If you’re in Vancouver you’ll notice the Inukshuk symbol that was chosen from thousands of entries to represent the Olympics in British Columbia.   This design was created by one our friends, Elena Rivera MacGregor, who is a participant in a class that Susan and I have been taking.   Elena is, we believe, pretty much one of the faster thinkers we’ve ever met and it’s a gift to have her with us.  

Inukshuks are one of the oldest forms of art in the world, and are situated throughout the Arctic and into Greenland – they served many purposes, to direct hunters, to mark food caches and also as a kind of spiritual and tribal marker.   One of the things we like about them is the idea that some authors talk about, that an Inukshuk was made to simply break the loneliness of the isolation of what seemed to be an endless landscape of ice and snow, and that travellers would build Inukshuks at intervals so that, no matter where they were going, they would feel they were seeing a friend on the horizon.  

Did you know that the Olympics organizers have tried to ensure the participation of folks with disabilities in all kinds of roles.   I ran into a friend the other day who was just coming from his orientation, with all kinds of great shirts and a blue Olympics coat.   He was very proud to participate.   You can find out more at the 2010 Legacies Now site. 

From Wikipedia:

The word inuksuk means “something which acts for or performs the function of a person.” The word comes from the morphemes inuk (“person”) and -suk (“ersatz” or “substitute”). It is pronounced inutsuk in Nunavik and the southern part of Baffin Island (see Inuit phonology for the linguistic reasons). In many of the central Nunavut dialects, it has the etymologically related name inuksugaq (plural: inuksugait).

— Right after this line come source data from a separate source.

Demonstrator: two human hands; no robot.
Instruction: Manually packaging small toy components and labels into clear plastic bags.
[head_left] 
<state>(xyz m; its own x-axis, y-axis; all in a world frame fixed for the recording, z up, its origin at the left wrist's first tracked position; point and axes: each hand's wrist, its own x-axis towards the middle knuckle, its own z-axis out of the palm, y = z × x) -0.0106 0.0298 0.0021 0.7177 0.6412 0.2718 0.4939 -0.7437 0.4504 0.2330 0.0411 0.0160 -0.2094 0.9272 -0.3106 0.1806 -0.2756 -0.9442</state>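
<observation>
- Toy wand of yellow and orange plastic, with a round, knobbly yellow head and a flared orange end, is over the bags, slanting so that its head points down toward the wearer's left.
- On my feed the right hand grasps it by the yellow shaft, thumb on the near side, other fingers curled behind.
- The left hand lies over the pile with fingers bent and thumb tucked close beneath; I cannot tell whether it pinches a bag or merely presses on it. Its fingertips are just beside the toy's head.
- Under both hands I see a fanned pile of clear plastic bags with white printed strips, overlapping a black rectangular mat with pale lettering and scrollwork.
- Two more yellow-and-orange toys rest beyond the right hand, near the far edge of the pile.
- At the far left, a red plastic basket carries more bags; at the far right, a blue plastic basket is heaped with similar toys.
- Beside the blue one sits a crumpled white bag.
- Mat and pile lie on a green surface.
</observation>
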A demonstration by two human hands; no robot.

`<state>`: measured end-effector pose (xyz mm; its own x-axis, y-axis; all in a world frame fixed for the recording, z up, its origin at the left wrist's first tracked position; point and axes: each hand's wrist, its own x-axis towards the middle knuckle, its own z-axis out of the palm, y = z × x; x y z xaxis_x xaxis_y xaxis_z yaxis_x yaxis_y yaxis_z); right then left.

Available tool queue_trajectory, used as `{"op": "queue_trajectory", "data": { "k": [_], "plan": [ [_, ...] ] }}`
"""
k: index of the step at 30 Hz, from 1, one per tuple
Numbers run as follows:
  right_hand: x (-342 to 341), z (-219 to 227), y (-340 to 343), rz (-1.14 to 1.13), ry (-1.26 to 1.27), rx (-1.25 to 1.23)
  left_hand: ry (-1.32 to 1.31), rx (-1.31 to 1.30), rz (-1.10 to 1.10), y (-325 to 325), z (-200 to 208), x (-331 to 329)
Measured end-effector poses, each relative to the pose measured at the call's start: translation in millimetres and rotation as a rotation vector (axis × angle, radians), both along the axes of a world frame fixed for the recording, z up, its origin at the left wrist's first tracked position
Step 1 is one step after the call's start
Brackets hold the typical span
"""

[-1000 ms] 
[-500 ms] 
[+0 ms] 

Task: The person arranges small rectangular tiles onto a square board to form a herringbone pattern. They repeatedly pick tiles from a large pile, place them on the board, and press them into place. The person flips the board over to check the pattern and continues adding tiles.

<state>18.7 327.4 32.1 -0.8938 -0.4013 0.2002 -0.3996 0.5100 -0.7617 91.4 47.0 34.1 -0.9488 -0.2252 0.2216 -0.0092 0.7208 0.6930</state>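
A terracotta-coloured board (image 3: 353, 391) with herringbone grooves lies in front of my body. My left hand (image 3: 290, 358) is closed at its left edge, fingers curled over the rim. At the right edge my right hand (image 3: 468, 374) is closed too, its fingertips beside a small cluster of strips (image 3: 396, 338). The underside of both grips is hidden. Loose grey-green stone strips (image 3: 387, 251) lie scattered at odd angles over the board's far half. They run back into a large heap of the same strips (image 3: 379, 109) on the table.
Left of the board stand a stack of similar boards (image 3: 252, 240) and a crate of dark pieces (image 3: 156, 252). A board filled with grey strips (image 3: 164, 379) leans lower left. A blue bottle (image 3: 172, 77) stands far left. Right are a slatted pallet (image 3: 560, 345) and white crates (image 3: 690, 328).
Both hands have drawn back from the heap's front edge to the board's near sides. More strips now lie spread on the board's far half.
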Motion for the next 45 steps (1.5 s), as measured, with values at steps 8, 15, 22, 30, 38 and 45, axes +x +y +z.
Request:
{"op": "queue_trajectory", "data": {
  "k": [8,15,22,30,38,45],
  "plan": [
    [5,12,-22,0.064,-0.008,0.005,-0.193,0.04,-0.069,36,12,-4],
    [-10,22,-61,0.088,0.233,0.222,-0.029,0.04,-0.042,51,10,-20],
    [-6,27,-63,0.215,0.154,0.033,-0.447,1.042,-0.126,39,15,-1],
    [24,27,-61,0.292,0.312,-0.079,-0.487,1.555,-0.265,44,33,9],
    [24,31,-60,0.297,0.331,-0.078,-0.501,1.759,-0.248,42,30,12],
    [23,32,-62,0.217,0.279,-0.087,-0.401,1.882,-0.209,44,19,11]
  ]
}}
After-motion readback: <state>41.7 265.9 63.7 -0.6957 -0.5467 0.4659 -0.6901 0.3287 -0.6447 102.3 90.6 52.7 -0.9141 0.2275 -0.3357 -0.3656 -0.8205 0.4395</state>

Despite the predominant English spelling as inukshuk, both the Government of Nunavut [9] and the Government of Canada through Indian and Northern Affairs Canada [10] are promoting the Inuit preferred spelling inuksuk.

A structure similar to an inuksuk but meant to represent a human figure, called an inunnguaq (ᐃᓄᙳᐊᖅ, “imitation of a person”, plural inunnguat), has become widely familiar to non-Inuit. However, it is not the most common type of inuksuk and is distinguished from inuksuit in general.